What you have to do: The answer is the data below, repeated exactly, with no pictures included.

Data excerpt:
.....

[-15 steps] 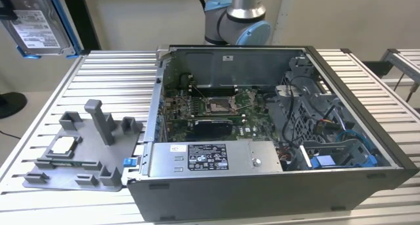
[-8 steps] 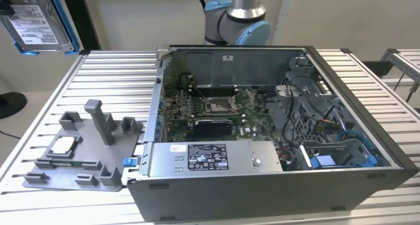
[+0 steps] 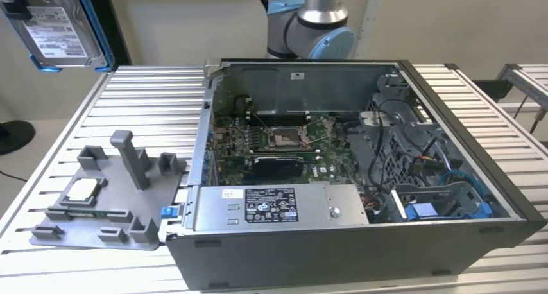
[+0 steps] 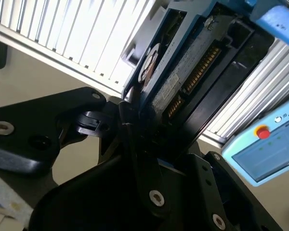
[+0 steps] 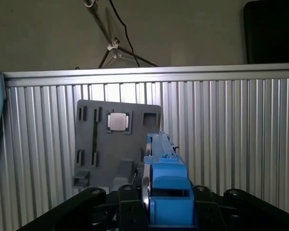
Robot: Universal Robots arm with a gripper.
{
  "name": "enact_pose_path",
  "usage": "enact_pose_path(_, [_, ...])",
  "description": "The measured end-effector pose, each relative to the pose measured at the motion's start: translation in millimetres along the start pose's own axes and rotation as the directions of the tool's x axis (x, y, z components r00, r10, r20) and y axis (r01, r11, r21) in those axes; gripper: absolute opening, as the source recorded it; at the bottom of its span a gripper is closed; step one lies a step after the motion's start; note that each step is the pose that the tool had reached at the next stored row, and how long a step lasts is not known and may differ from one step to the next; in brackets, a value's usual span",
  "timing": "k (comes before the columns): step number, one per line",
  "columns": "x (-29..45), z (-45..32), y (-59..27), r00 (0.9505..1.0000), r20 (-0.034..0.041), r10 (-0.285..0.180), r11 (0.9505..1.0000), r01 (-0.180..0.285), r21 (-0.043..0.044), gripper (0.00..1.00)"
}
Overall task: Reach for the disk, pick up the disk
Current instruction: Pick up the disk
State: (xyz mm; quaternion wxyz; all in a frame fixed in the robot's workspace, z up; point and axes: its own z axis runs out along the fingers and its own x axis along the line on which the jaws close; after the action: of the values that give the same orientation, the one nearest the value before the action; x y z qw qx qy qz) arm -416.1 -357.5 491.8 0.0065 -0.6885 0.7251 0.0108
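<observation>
While one disk (image 3: 58, 25) hangs clear of the table, the gripper (image 5: 167, 206) is closed on it, its black fingers (image 4: 129, 120) pressed against the two broad faces. The disk stands on edge between them, white label facing outward in the exterior view. Two blue rails (image 3: 102, 47) run along its long edges, and in the first wrist view one rail points straight away from the gripper. In the second wrist view one row of gold contacts shows on the disk's narrow end.

Below the gripper lies one ribbed metal table (image 3: 145, 101). On it, beneath and a little ahead of the gripper, rests one grey plastic tray (image 3: 94, 210) with several upright posts. One small square silver chip (image 3: 81, 190) sits in a pocket of that tray.

Farther from the gripper, toward the exterior view's right, stands one open computer case (image 3: 342, 255) on the same table. Inside its near wall is one long grey box (image 3: 274, 207) with a black-and-white sticker. Behind the case rises one robot arm (image 3: 312, 18). Beyond the table edge, past the gripper in the second wrist view, is one blue handset (image 4: 267, 149) with a red button.
</observation>
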Motion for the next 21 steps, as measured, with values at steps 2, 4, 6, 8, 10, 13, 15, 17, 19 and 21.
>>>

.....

Response to this task:
[-15 steps] 
[-8 steps] 
[+0 steps] 
[+0 steps] 
[+0 steps] 
Robot: Universal Robots arm with a gripper.
{
  "name": "enact_pose_path",
  "usage": "enact_pose_path(_, [_, ...])",
  "description": "The measured end-effector pose, each relative to the pose measured at the motion's start: translation in millimetres along the start pose's own axes and rotation as the directions of the tool's x axis (x, y, z components r00, r10, r20) and y axis (r01, r11, r21) in those axes; gripper: absolute opening, as the source recorded it; at the bottom of its span a gripper is closed; step one lies a step after the motion's start; note that each step is the pose that the tool had reached at the next stored row, and how long a step lasts is not known and may differ from one step to the next; in brackets, a value's usual span",
  "timing": "k (comes before the columns): step number, one per line",
  "columns": "x (-29..45), z (-45..32), y (-59..27), r00 (0.9505..1.0000), r20 (-0.034..0.041), r10 (-0.285..0.180), r11 (0.9505..1.0000), r01 (-0.180..0.285), r21 (-0.043..0.044), gripper (0.00..1.00)"
}
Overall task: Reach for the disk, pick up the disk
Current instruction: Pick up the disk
State: (xyz mm; quaternion wxyz; all in a frame fixed in the robot's workspace, z up; point and axes: its own z axis runs out along the fingers and its own x axis along the line on which the jaws close; after the action: of the values that give the same orientation, the one nearest the value before the action; x y z qw qx qy qz) arm -416.1 -357.5 491.8 0.0065 -0.6885 0.7251 0.0108
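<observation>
While one disk (image 3: 58, 25) hangs clear of the table, the gripper (image 5: 167, 206) is closed on it, its black fingers (image 4: 129, 120) pressed against the two broad faces. The disk stands on edge between them, white label facing outward in the exterior view. Two blue rails (image 3: 102, 47) run along its long edges, and in the first wrist view one rail points straight away from the gripper. In the second wrist view one row of gold contacts shows on the disk's narrow end.

Below the gripper lies one ribbed metal table (image 3: 145, 101). On it, beneath and a little ahead of the gripper, rests one grey plastic tray (image 3: 94, 210) with several upright posts. One small square silver chip (image 3: 81, 190) sits in a pocket of that tray.

Farther from the gripper, toward the exterior view's right, stands one open computer case (image 3: 342, 255) on the same table. Inside its near wall is one long grey box (image 3: 274, 207) with a black-and-white sticker. Behind the case rises one robot arm (image 3: 312, 18). Beyond the table edge, past the gripper in the second wrist view, is one blue handset (image 4: 267, 149) with a red button.
</observation>
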Motion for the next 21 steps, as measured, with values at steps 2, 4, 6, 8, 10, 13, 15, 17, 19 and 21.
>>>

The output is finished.